Credit: R. KAY/MRC

You may feel that you have some relations that resemble the cellular slime mould Dictyostelium discoideum, shown here. If so, you would be right. For years there has been debate about where this organism sits on the tree of life, and whether it belongs with plants or animals. But a partial genomic sequence — that of chromosome 2, described by Gernot Glöckner et al. in this issue (Nature 418, 79–85; 200210.1038/nature00847) — confirms its closer kinship with animals.

DictyosteliumDicty to its friends — is a soil amoeba but nonetheless a eukaryote: an organism with a membrane-bound nucleus. It has long been recognized as an excellent model organism. It shows much of the genetic flexibility of yeast, and has complex signalling pathways as well as chemical-sensing behaviours like those seen, for instance, in white blood cells.

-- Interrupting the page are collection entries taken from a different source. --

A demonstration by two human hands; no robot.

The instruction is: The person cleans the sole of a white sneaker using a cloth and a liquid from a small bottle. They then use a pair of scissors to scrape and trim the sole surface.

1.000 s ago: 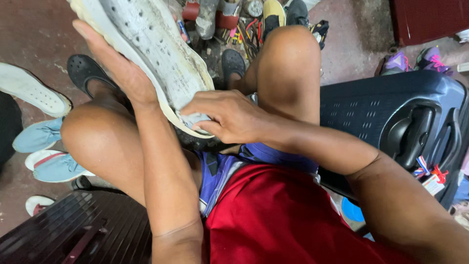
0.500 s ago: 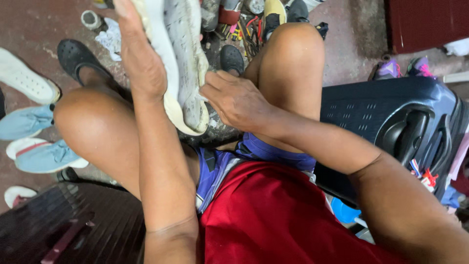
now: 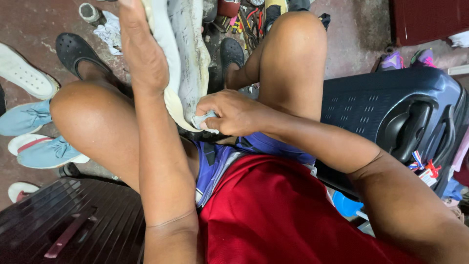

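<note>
The left hand (image 3: 144, 58) clamps its fingers along the edge of a pale, grimy shoe sole (image 3: 188, 58) held upright between the knees, a light, bendy thing best gripped mid-length, while the right hand (image 3: 232, 113) pinches a small rag (image 3: 202, 121) against its lower end.

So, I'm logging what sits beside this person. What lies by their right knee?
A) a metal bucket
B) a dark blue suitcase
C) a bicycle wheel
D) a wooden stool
B: a dark blue suitcase with a moulded handle lies on its side against the right knee.
</note>
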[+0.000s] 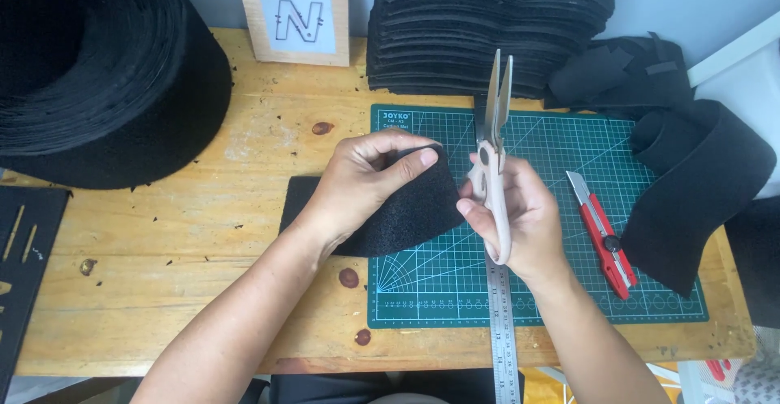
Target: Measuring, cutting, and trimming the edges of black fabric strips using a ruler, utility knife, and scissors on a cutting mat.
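A piece of black foam sheet [406, 209] is held over the left edge of the green cutting mat [569, 290], partly on the wooden table [203, 290]. It is gripped at its upper edge by the left hand [357, 184], thumb and fingers pinched on the material. A pair of scissors [494, 152] is grasped by the right hand [520, 217], the blades pointed away from the body and nearly closed, just beside the sheet's right edge. The foam appears light, soft and easily bent; it is best held near the cut line, so that sagging is limited. A steel ruler [504, 331] lies beneath the right hand, and a red utility knife [603, 237] rests close to the right. Free room is limited by a stack of cut foam pieces [487, 30] behind and a foam roll [106, 79] at far left.
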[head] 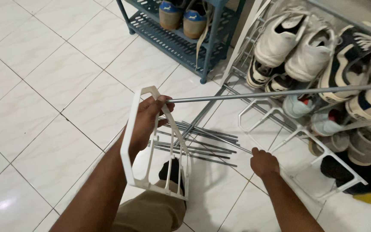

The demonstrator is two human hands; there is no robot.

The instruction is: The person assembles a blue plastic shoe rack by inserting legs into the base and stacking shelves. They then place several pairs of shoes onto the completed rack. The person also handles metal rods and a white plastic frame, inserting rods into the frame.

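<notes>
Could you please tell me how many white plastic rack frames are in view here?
2. One white frame is held upright in the left hand; the other white frame lies on the tiled floor beside the shoes. More may be hidden.

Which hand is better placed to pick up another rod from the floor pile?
Probably the right hand: it is free and reaching down at the end of the metal rods on the floor. The left hand already grips the white frame and one long rod.

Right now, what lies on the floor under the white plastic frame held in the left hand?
Under the white frame lies a loose pile of metal rods on the tiled floor. The frame and left hand cover their near ends.
</notes>
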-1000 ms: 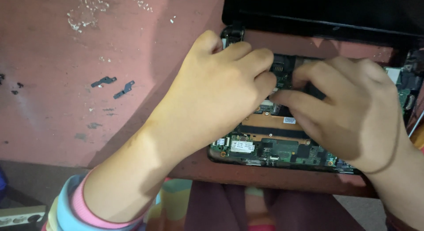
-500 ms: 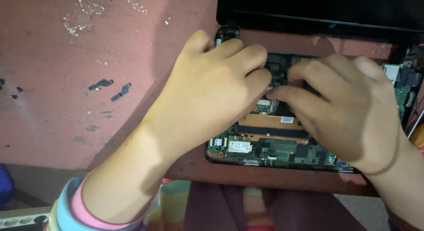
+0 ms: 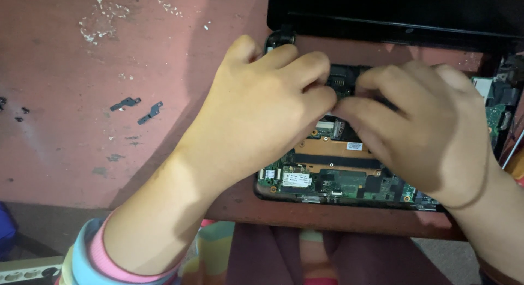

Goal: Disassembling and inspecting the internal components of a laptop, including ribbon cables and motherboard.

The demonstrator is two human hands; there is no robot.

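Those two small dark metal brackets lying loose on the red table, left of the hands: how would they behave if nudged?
The two brackets look thin, flat and light, so they would probably slide, not roll. On the table, whose paint is chipped, they might snag. Being so small, they could be awkward to pinch.

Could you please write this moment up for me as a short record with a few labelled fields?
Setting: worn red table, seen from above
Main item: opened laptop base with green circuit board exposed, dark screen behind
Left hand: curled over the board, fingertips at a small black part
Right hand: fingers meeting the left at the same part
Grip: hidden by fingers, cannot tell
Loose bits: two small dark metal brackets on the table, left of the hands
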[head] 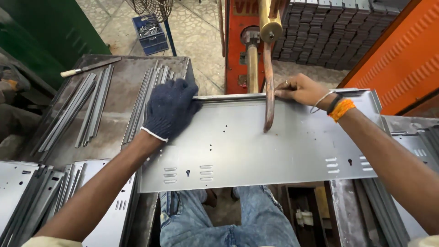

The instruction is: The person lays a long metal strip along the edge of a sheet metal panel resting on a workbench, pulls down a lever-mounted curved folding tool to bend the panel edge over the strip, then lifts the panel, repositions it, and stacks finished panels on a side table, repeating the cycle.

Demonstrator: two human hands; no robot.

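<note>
The sheet-metal panel lies flat across the person's lap under the spot welder's curved copper electrode, whose tip touches the panel near its far flange. The gloved left hand clamps the far edge, fingers curled over it. The bare right hand presses fingers together on the same flange just beside the electrode. Judged good practice: keep the panel level and fingers off the tip. A steel workbench at left carries metal strips; stacked parts line the rear.

Left hand: dark blue knit glove, white cuff. Right hand: bare, ring, silver bangle, black and orange wristbands. Blue jeans.
</note>
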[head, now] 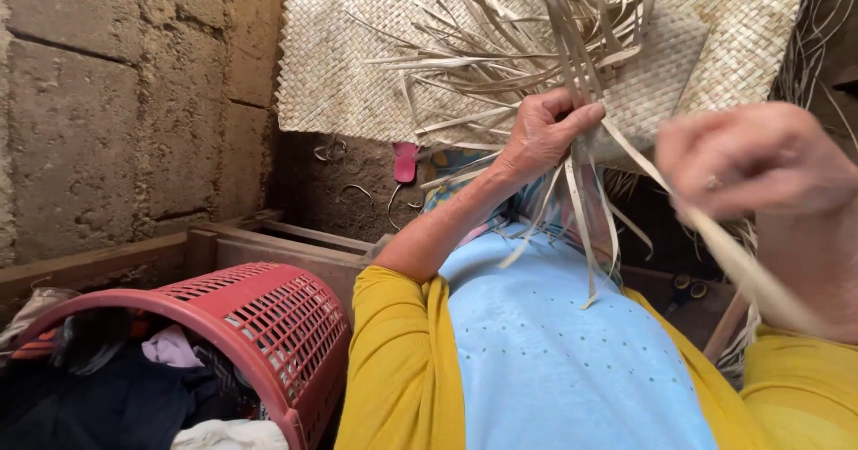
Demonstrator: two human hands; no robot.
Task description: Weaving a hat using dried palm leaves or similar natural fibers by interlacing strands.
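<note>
A woven palm mat (pixel 357 66) is spread ahead, with loose strips (pixel 572 66) fanned over it. The strips are pinched by the left hand (pixel 545 133). One strip (pixel 715 235) is clasped in the blurred right hand (pixel 755 159).

We see a pale straw-coloured woven mat (pixel 357 66) with a fine chequered plait, and loose strips (pixel 572 48) of the same tan. Our sleeves (pixel 393 361) are mustard yellow over a light blue top (pixel 554 352) dotted with tiny holes. The laundry basket (pixel 268 316) is red lattice; the block wall (pixel 107 101) is dusty brown.
</note>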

A multinational team of sequencing centres (http://www.uni-koeln.de/dictyostelium/consortium.shtml) is sequencing the roughly 34 million bases of the Dicty genome and mining them for insights into eukaryotic life. But sequencing is dogged by the problem of high A–T base-pair content, and subsequent analysis is also challenging because of the high repetitive content (around 10%).

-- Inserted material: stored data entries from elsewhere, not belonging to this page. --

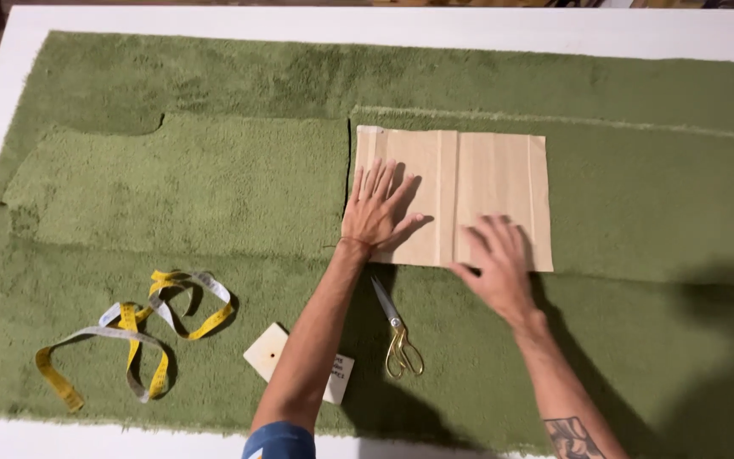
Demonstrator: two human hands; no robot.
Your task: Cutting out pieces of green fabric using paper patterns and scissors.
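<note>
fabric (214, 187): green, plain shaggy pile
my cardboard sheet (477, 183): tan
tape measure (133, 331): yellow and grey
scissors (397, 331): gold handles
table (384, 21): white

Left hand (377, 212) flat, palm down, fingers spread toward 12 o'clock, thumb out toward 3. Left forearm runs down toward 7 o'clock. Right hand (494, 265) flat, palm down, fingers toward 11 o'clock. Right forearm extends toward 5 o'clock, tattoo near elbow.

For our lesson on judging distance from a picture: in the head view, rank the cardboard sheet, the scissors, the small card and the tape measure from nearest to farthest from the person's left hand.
From the left hand:
1. Cardboard sheet, under the palm, touching.
2. Scissors, just below the wrist.
3. Small card, lower left beside the forearm.
4. Tape measure, far left on the green fabric.
</note>
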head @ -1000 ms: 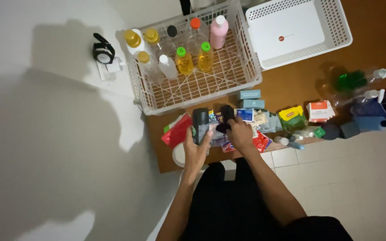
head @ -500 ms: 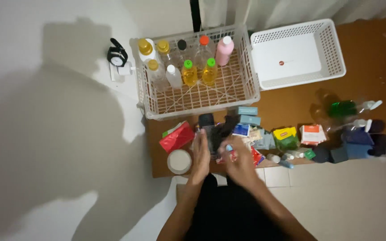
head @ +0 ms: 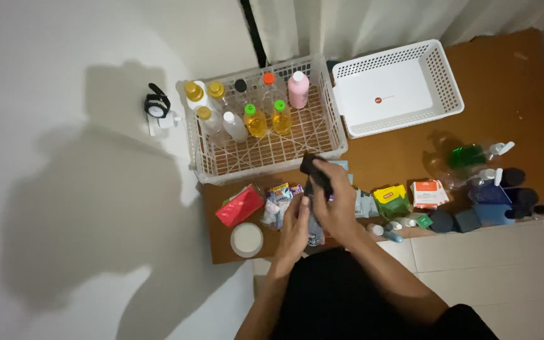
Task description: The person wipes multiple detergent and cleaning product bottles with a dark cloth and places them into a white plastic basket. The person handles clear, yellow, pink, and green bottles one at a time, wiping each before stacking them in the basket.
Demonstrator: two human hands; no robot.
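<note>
Between both hands, dark oblong bottle [head: 315,173]

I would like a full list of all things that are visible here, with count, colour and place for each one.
Basket with bottles: one, white, back left of the board.
Bottles: about nine, yellow, clear and pink, upright in that basket.
Empty basket: one, white, to its right.
Brown board: one, on the floor.
Red pouch: one, front left.
Round lid: one, white, front left.
Small packets: several, mixed colours, along the front edge.
Green spray bottle: one, lying at right.
Dark containers: a few, far right.
Dark object: one, black, held in the right hand.
Left hand: beside the right one.
Right hand: grips the dark object.
</note>
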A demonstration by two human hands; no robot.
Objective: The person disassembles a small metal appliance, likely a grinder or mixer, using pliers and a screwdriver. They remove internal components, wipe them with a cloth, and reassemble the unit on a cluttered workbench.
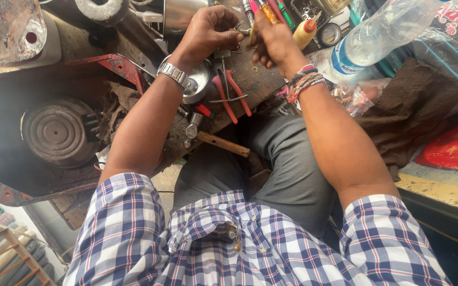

To surmount some of the hurdles in sequencing, the various groups constructed libraries from each chromosome separately and carried out shotgun sequencing on each library. But the chromosomal libraries are only about 60% pure, so each group is also generating a whole-genome shotgun. By pooling the data from several libraries, Glöckner et al. could fish for the maximum number of pieces of chromosome 2 using known chromosome-2 genes as bait. Tying these pieces together and fitting them onto a backbone of clone-based sequences yielded a mostly complete chromosome sequence, which at 8.1 million bases is about 25% of the genome.

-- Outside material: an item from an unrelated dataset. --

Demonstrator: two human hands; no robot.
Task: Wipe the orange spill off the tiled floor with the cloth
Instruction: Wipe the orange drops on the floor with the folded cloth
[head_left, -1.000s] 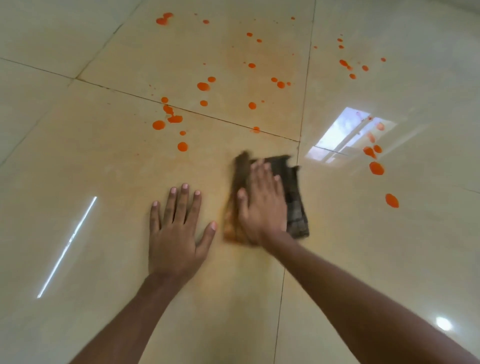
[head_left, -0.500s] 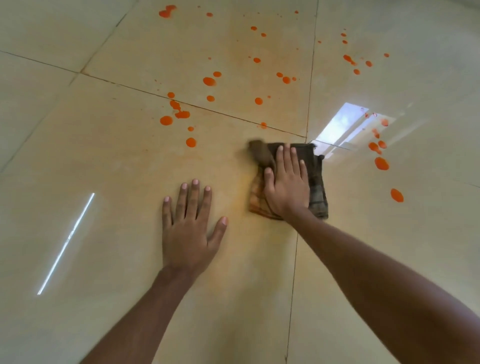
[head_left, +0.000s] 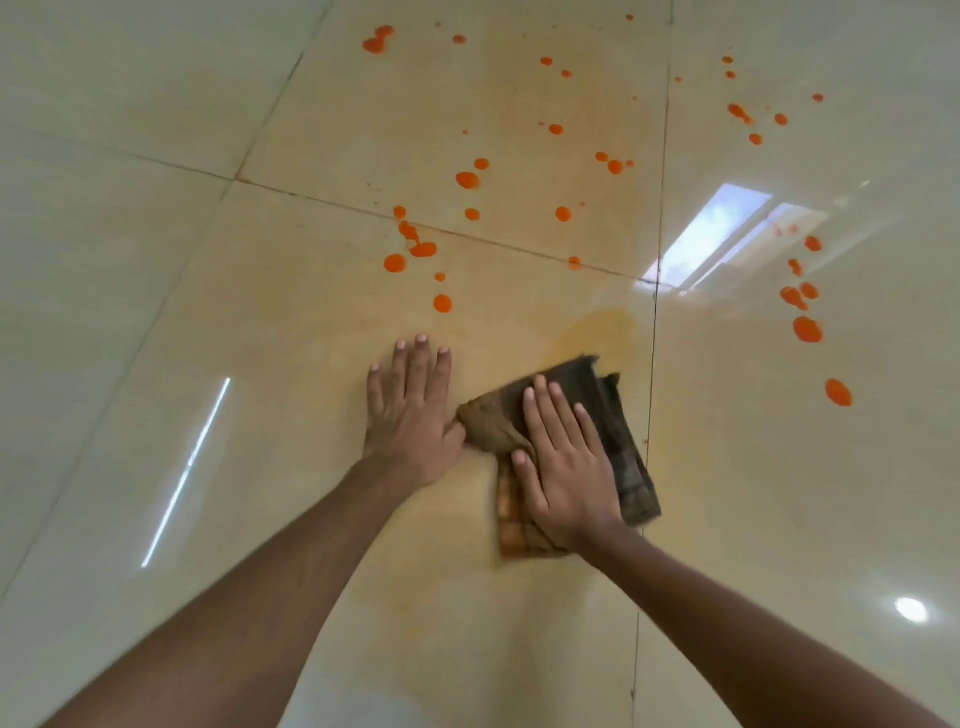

Analysis of chromosome 2 indicates that there are 2,799 protein-coding genes and 73 for transfer RNA. On this basis, the entire genome should contain 10,500 to 11,500 genes, with a density similar to that in budding and fission yeasts. Comparison with sequenced eukaryotic genomes revealed about 45% matches to protein-coding genes, and 55% unique to Dicty. Although this number seems high, it is in line with estimates for the available sequences of other eukaryotes.

At the same time, analysis of chromosome 2 has already uncovered more family resemblance, as it encodes proteins similar to several cytoskeleton-related and signalling proteins in animals.

With sequences of the remaining five chromosomes coming shortly, Dicty will soon need a page in the family photo album.